→ What is required:
Transcribe all records exactly.

→ Dataset:
-------
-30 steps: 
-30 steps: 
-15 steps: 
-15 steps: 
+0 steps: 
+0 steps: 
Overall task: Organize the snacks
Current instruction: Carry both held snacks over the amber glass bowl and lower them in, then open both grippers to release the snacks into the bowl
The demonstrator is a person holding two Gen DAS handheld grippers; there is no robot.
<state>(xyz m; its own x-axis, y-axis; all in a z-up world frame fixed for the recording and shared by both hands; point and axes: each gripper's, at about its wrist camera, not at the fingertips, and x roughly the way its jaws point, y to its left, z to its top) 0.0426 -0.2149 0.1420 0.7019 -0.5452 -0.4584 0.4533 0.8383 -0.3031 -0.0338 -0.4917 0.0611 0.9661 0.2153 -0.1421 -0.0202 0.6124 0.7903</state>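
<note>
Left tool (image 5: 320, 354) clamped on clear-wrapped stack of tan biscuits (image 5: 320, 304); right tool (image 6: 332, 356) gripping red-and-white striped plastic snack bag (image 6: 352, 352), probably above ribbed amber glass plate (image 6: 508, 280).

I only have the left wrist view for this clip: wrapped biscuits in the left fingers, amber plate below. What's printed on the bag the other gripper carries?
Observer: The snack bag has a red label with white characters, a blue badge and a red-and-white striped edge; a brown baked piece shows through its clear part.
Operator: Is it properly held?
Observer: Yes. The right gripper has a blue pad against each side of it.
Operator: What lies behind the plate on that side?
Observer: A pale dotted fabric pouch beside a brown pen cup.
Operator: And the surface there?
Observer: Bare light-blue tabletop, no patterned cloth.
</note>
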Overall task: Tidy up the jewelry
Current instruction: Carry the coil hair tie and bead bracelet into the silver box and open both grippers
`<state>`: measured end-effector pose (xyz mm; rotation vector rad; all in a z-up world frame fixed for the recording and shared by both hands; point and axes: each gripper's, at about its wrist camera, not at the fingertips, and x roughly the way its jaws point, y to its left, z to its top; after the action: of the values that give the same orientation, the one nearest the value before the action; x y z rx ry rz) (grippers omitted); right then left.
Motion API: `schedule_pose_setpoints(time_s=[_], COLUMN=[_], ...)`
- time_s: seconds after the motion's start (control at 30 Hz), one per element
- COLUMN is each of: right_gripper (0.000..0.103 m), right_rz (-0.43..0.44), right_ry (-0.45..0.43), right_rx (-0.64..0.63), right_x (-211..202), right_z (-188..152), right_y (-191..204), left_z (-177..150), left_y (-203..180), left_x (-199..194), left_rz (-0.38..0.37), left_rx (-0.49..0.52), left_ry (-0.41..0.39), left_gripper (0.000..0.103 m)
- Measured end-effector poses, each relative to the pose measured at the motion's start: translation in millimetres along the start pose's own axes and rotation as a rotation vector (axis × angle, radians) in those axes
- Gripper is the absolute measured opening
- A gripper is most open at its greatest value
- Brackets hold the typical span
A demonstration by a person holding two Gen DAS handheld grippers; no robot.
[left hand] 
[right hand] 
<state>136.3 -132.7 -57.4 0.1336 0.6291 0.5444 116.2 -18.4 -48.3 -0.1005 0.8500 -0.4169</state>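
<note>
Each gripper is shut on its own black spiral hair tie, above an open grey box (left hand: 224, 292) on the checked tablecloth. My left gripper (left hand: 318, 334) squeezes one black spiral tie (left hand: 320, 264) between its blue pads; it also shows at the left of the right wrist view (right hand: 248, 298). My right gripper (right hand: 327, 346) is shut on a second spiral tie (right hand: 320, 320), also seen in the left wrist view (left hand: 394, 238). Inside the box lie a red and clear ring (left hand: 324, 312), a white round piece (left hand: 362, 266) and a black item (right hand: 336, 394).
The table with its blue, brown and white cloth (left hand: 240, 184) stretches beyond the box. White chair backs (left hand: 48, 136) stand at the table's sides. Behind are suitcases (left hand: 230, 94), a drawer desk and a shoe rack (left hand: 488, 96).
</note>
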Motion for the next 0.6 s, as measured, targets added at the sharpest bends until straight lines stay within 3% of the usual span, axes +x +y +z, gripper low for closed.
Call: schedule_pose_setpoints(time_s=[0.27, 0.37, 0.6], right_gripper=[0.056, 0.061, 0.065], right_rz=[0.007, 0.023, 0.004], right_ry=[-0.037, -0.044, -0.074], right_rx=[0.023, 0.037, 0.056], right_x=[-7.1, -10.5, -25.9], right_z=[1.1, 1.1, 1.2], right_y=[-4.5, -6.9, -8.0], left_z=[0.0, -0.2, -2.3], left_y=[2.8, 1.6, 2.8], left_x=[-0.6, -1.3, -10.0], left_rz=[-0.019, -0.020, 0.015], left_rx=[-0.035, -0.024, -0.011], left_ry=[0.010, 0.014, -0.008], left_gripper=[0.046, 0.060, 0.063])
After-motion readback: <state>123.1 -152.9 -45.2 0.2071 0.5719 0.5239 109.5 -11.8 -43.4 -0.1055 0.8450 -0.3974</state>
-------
→ Output for this task:
-30 steps: 
-30 steps: 
-15 steps: 
-15 steps: 
+0 steps: 
+0 steps: 
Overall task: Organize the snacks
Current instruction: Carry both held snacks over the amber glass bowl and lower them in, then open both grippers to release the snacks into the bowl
The demonstrator is a person holding two Gen DAS handheld grippers; there is no robot.
<state>(xyz m; its own x-axis, y-axis; all in a z-up world frame fixed for the recording and shared by both hands; point and axes: each gripper's, at about its wrist camera, not at the fingertips, and x roughly the way its jaws point, y to its left, z to its top) 0.0426 -0.2149 0.1420 0.7019 -0.5452 -0.4584 0.4533 0.8383 -0.3031 -0.0338 -0.4917 0.0611 0.9661 0.2153 -0.1421 -0.0202 0.6124 0.7903</state>
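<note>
Left tool (image 5: 320, 354) clamped on clear-wrapped stack of tan biscuits (image 5: 320, 304); right tool (image 6: 332, 356) gripping red-and-white striped plastic snack bag (image 6: 352, 352), probably above ribbed amber glass plate (image 6: 508, 280).

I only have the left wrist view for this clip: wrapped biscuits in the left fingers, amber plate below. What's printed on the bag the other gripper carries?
Observer: The snack bag has a red label with white characters, a blue badge and a red-and-white striped edge; a brown baked piece shows through its clear part.
Operator: Is it properly held?
Observer: Yes. The right gripper has a blue pad against each side of it.
Operator: What lies behind the plate on that side?
Observer: A pale dotted fabric pouch beside a brown pen cup.
Operator: And the surface there?
Observer: Bare light-blue tabletop, no patterned cloth.
</note>
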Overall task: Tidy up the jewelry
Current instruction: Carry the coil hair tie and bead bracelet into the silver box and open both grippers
`<state>`: measured end-effector pose (xyz mm; rotation vector rad; all in a z-up world frame fixed for the recording and shared by both hands; point and axes: each gripper's, at about its wrist camera, not at the fingertips, and x roughly the way its jaws point, y to its left, z to its top; after the action: of the values that give the same orientation, the one nearest the value before the action; x y z rx ry rz) (grippers omitted); right then left.
Motion API: `schedule_pose_setpoints(time_s=[_], COLUMN=[_], ...)`
- time_s: seconds after the motion's start (control at 30 Hz), one per element
- COLUMN is each of: right_gripper (0.000..0.103 m), right_rz (-0.43..0.44), right_ry (-0.45..0.43), right_rx (-0.64..0.63), right_x (-211..202), right_z (-188..152), right_y (-191..204), left_z (-177..150), left_y (-203..180), left_x (-199..194), left_rz (-0.38..0.37), left_rx (-0.49..0.52), left_ry (-0.41..0.39), left_gripper (0.000..0.103 m)
- Measured end-effector poses, each relative to the pose measured at the motion's start: translation in millimetres along the start pose's own axes and rotation as a rotation vector (axis × angle, radians) in those axes
- Gripper is the absolute measured opening
- A gripper is most open at its greatest value
- Brackets hold the typical span
A demonstration by a person holding two Gen DAS handheld grippers; no robot.
[left hand] 
[right hand] 
<state>136.3 -132.7 -57.4 0.1336 0.6291 0.5444 116.2 -18.4 -48.3 -0.1005 0.8500 -0.4169</state>
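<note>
Each gripper is shut on its own black spiral hair tie, above an open grey box (left hand: 224, 292) on the checked tablecloth. My left gripper (left hand: 318, 334) squeezes one black spiral tie (left hand: 320, 264) between its blue pads; it also shows at the left of the right wrist view (right hand: 248, 298). My right gripper (right hand: 327, 346) is shut on a second spiral tie (right hand: 320, 320), also seen in the left wrist view (left hand: 394, 238). Inside the box lie a red and clear ring (left hand: 324, 312), a white round piece (left hand: 362, 266) and a black item (right hand: 336, 394).
The table with its blue, brown and white cloth (left hand: 240, 184) stretches beyond the box. White chair backs (left hand: 48, 136) stand at the table's sides. Behind are suitcases (left hand: 230, 94), a drawer desk and a shoe rack (left hand: 488, 96).
</note>
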Motion for the next 0.6 s, as measured, targets added at the sharpest bends until straight lines stay within 3% of the usual span, axes +x +y +z, gripper low for closed.
Call: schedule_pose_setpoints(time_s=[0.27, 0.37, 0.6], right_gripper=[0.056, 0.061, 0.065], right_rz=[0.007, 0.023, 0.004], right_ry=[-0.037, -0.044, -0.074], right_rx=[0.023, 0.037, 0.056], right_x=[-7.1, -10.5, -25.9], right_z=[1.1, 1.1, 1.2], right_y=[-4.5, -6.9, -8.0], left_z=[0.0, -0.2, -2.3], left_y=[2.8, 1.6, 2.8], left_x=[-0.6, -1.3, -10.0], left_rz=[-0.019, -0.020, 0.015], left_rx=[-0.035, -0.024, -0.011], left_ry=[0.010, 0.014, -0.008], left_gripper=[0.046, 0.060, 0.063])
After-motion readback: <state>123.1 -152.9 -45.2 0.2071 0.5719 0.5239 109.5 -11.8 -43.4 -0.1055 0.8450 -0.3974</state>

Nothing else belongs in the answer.